After a speech on other topics, Bair spoke about tight credit conditions in response to a question at a gathering of business economists just outside the nation’s capital.
“A light needs to be shined on this and explanations need to be made where credit is not being provided,” Bair told members of the National Association for Business Economics.
Her comments followed her agency’s recent release of 2009 bank industry data that showed a 7.4 percent contraction in lending, the largest since 1942, the first year the United States fully engaged in World War II.
While advocating public pressure on lenders to offer loans, Bair stopped short of supporting any government mandate to banks to make a minimum amount of loans, warning that “the history of that isn’t good.”
Economists at the conference said that lending to large corporations had resumed, and they cautioned that banks often have good reasons for keeping credit tight for smaller, less-proven firms during a tepid economic recovery.
“I think one of the problems is regulators are trying to have it both ways.

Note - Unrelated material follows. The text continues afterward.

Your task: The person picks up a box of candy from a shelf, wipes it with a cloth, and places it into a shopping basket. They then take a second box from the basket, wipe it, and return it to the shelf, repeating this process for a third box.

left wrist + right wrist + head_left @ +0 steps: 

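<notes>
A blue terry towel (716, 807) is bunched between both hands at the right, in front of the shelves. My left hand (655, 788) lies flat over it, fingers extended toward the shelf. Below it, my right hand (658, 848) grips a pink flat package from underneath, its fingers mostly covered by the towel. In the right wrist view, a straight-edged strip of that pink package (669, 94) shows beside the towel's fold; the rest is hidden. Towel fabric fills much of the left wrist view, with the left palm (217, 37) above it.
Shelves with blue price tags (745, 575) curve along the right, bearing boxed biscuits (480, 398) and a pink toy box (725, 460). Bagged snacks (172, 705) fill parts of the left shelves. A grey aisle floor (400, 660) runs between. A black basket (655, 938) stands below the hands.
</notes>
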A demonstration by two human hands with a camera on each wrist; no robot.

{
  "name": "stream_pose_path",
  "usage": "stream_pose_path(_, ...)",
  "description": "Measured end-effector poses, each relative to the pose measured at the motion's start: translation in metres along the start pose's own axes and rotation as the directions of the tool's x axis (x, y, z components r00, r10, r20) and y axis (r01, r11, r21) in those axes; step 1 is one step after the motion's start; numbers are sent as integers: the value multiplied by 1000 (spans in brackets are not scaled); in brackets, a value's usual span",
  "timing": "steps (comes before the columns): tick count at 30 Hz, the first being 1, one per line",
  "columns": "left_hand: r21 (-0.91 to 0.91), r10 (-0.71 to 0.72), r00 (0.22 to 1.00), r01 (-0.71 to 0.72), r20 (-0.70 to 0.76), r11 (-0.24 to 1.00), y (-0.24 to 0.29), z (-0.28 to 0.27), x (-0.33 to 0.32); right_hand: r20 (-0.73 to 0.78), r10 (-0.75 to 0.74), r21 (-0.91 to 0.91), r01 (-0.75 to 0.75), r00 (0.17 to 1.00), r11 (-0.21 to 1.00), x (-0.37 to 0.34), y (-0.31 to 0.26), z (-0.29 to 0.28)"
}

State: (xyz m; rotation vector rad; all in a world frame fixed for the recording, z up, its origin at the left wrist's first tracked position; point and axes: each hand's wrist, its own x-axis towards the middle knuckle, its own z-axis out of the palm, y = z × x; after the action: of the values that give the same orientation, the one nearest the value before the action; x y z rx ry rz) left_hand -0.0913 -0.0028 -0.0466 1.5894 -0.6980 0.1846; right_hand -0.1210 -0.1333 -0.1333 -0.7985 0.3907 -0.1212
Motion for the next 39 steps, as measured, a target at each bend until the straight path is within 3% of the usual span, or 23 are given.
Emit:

They want the banks to lend, but they don’t want them to take any risks,” said David Wyss, the chief economist for the credit-rating agency Standard & Poor’s. “And when you’re looking at small business, you’re looking at risk.”
Treasury Secretary Timothy Geithner told Congress last month that overzealous federal and state bank regulators are hampering the banks’ ability to lend, offering a rival view to Bair’s belief that banks can lend but don’t want to.
Chris Varvares, the president of the economic forecaster Macroeconomic Advisers, said that the Federal Reserve and other regulators had encouraged banks to take a benefit-of-the-doubt approach when determining whether to extend or maintain lines of credit to businesses.
“I think there is from the top a view that they’re encouraging banks to do the right thing,” Varvares said.
In some cases, he cautioned, some banks “clearly need to be stingier” because of big portfolios of bad loans. These banks are generally smaller community banks that underwrite loans to small firms and also to developers, who are struggling to make loan payments because of the downturn.